**What you need to do:**
Up to and including the line with "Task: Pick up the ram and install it", reproduce the listing below exactly, beginning at its first line.

Segment Start: Data section

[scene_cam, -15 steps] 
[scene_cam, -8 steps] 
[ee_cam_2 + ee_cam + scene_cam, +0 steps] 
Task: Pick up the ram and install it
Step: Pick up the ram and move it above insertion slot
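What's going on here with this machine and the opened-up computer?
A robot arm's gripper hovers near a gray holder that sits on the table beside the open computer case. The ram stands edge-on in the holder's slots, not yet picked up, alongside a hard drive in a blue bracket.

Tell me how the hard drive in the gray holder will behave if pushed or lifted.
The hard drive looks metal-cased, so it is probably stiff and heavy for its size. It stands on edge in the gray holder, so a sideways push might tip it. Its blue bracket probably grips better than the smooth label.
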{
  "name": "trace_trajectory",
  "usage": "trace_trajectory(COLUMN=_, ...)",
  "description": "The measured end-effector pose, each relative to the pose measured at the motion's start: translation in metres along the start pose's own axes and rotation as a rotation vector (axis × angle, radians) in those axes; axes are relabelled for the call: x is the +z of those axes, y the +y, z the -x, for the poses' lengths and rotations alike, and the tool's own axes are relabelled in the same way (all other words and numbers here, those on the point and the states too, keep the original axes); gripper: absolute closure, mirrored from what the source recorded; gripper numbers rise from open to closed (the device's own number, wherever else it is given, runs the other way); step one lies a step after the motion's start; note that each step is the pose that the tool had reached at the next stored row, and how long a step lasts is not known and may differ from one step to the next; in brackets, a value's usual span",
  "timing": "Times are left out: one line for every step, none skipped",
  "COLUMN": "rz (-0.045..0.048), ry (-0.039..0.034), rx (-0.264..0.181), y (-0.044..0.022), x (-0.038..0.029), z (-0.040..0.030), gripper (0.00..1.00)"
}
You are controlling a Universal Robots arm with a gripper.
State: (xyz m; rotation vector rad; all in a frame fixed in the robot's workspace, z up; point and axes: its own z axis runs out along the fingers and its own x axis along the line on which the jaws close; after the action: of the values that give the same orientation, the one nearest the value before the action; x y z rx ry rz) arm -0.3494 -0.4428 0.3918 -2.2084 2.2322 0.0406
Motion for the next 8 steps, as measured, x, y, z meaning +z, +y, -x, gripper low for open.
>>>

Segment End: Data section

**Solution below:**
[scene_cam, -15 steps] 
[scene_cam, -8 steps] 
[ee_cam_2 + ee_cam + scene_cam, +0 steps] 
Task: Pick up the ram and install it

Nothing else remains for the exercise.